EXERCISE DESCRIPTION → Lines before the one containing "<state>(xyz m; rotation" are left out; copy that line and every later line through the end of the data exactly.

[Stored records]
□ □ □ □ □

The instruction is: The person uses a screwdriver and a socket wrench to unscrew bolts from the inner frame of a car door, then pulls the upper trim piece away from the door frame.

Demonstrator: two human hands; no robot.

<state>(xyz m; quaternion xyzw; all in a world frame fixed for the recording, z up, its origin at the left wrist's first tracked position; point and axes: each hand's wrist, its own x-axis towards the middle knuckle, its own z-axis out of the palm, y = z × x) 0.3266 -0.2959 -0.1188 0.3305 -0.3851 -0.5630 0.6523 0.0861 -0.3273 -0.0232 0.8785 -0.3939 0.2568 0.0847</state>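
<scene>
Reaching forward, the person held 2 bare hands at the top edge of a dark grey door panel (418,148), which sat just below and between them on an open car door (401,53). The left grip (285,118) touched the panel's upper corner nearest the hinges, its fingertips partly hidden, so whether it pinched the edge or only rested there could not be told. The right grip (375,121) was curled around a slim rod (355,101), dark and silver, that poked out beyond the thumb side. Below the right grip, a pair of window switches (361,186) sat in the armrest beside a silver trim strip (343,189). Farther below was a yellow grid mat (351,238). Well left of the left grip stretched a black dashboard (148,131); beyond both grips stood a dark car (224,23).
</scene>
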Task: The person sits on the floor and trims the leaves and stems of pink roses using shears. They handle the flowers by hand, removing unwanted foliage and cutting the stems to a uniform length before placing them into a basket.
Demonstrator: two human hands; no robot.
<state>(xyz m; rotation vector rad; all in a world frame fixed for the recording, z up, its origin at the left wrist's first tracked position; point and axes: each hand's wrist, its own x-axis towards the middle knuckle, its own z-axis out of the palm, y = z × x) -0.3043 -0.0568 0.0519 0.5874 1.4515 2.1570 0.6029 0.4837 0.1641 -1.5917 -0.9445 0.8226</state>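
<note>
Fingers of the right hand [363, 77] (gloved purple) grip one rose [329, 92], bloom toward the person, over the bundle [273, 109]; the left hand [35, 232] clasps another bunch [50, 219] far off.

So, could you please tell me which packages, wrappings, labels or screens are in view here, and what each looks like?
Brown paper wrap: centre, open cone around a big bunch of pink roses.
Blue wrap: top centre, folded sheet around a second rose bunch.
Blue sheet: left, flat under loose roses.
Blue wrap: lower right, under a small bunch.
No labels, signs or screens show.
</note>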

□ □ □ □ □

WRITTEN RESPONSE →
<state>(xyz m; rotation vector rad; all in a world frame fixed for the recording, z up, its origin at the left wrist's first tracked position; point and axes: each hand's wrist, its own x-axis towards the middle knuckle, its own z-axis out of the palm, y = z × x) -0.3043 -0.0568 0.0519 0.5874 1.4515 2.1570 0.6029 0.4837 0.1641 -1.5917 -0.9445 0.8226</state>
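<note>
Fingers of the right hand [363, 77] (gloved purple) grip one rose [329, 92], bloom toward the person, over the bundle [273, 109]; the left hand [35, 232] clasps another bunch [50, 219] far off.

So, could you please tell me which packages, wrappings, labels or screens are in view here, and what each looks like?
Brown paper wrap: centre, open cone around a big bunch of pink roses.
Blue wrap: top centre, folded sheet around a second rose bunch.
Blue sheet: left, flat under loose roses.
Blue wrap: lower right, under a small bunch.
No labels, signs or screens show.
</note>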

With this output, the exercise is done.